*Problem statement:* Aim for an exact copy of the listing, without any images.

(Beginning of Recorded information)

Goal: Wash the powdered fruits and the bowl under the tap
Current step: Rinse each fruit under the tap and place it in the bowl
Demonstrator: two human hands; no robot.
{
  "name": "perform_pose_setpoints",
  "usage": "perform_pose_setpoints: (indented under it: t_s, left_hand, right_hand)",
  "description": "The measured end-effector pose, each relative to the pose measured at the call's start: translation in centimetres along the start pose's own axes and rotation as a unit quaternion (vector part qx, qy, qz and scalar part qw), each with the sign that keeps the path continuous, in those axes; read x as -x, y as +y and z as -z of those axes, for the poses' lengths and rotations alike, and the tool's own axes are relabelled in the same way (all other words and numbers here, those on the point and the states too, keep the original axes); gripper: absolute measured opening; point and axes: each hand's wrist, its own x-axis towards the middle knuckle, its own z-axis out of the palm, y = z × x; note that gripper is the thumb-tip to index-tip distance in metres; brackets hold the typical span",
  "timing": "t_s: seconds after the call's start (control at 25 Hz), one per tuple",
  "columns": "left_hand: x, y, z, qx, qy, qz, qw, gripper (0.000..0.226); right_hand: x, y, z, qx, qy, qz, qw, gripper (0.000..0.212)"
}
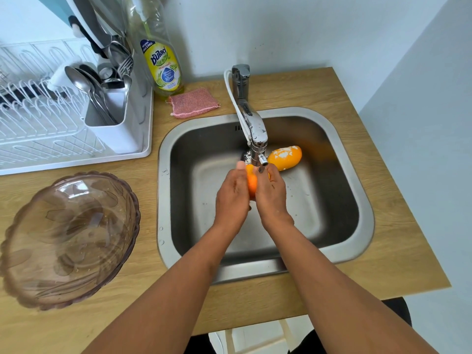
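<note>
Head view, single frame. One orange fruit (pixel 251 182) sat pressed between both hands directly beneath the tap outlet (pixel 259 159), over the middle of the sink (pixel 357 200). Only a narrow strip of its skin showed between the palms. Left hand (pixel 233 195) cupped the fruit's left side, fingers curled closed around it; right hand (pixel 270 192) closed over the right side, fingers wrapped on the fruit. No powder visible on the exposed strip; the hidden faces could not be judged. Water stream itself not discernible, though droplets lay on the basin floor.

Second fruit (pixel 284 157) lay on the basin floor just behind and right of the tap outlet, white powder patches over its upper end, so unwashed. More white residue was lying on the basin by the spout base.

Bowl (pixel 69 238), tinted and transparent with a scalloped rim, sat on the wooden counter (pixel 383 238) left of the sink, well apart from the tap. Whether it still carried powder: cannot tell.

Risks, as judged:
- Wet fruit could slip from the palms and drop into the basin, landing in loose powder there.
- Knuckles sat close under the outlet fitting; a wide rubbing stroke could knock it.
- Bowl is broad against the sink opening; tilting it under the low spout could splash the counter and dish rack (pixel 38 123).
</note>
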Motion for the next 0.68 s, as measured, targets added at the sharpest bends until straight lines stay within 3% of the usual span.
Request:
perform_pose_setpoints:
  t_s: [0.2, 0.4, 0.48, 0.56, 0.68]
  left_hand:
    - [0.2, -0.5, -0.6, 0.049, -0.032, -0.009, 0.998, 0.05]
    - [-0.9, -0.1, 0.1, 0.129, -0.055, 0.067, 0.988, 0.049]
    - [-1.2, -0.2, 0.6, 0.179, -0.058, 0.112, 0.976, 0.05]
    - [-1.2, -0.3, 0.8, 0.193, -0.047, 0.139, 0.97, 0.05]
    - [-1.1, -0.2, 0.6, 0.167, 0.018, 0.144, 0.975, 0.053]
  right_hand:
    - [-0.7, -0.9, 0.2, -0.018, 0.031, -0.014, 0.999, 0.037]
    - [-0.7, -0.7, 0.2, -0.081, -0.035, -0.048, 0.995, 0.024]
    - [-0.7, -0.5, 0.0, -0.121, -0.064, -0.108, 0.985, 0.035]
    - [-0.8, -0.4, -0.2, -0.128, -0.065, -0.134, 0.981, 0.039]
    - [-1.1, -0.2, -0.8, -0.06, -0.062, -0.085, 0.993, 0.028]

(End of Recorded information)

*Response box:*
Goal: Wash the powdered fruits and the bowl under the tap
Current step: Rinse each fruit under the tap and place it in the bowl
Demonstrator: two human hands; no robot.
{
  "name": "perform_pose_setpoints",
  "usage": "perform_pose_setpoints: (indented under it: t_s, left_hand, right_hand)",
  "description": "The measured end-effector pose, each relative to the pose measured at the call's start: translation in centimetres along the start pose's own axes and rotation as a unit quaternion (vector part qx, qy, qz and scalar part qw), each with the sign that keeps the path continuous, in those axes; read x as -x, y as +y and z as -z of those axes, for the poses' lengths and rotations alike, and the tool's own axes are relabelled in the same way (all other words and numbers here, those on the point and the states too, keep the original axes); gripper: absolute measured opening; point and axes: each hand's wrist, its own x-axis towards the middle knuckle, its own z-axis out of the palm, y = z × x; note that gripper is the thumb-tip to index-tip distance in metres; brackets hold the typical span",
  "timing": "t_s: seconds after the call's start (control at 25 Hz), one per tuple",
  "columns": "left_hand: x, y, z, qx, qy, qz, qw, gripper (0.000..0.226); right_hand: x, y, z, qx, qy, qz, qw, gripper (0.000..0.212)"
}
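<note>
Head view, single frame. One orange fruit (pixel 251 182) sat pressed between both hands directly beneath the tap outlet (pixel 259 159), over the middle of the sink (pixel 357 200). Only a narrow strip of its skin showed between the palms. Left hand (pixel 233 195) cupped the fruit's left side, fingers curled closed around it; right hand (pixel 270 192) closed over the right side, fingers wrapped on the fruit. No powder visible on the exposed strip; the hidden faces could not be judged. Water stream itself not discernible, though droplets lay on the basin floor.

Second fruit (pixel 284 157) lay on the basin floor just behind and right of the tap outlet, white powder patches over its upper end, so unwashed. More white residue was lying on the basin by the spout base.

Bowl (pixel 69 238), tinted and transparent with a scalloped rim, sat on the wooden counter (pixel 383 238) left of the sink, well apart from the tap. Whether it still carried powder: cannot tell.

Risks, as judged:
- Wet fruit could slip from the palms and drop into the basin, landing in loose powder there.
- Knuckles sat close under the outlet fitting; a wide rubbing stroke could knock it.
- Bowl is broad against the sink opening; tilting it under the low spout could splash the counter and dish rack (pixel 38 123).
</note>
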Motion for the next 0.68 s, as measured, targets added at the sharpest bends until straight lines stay within 3% of the usual span.
Request:
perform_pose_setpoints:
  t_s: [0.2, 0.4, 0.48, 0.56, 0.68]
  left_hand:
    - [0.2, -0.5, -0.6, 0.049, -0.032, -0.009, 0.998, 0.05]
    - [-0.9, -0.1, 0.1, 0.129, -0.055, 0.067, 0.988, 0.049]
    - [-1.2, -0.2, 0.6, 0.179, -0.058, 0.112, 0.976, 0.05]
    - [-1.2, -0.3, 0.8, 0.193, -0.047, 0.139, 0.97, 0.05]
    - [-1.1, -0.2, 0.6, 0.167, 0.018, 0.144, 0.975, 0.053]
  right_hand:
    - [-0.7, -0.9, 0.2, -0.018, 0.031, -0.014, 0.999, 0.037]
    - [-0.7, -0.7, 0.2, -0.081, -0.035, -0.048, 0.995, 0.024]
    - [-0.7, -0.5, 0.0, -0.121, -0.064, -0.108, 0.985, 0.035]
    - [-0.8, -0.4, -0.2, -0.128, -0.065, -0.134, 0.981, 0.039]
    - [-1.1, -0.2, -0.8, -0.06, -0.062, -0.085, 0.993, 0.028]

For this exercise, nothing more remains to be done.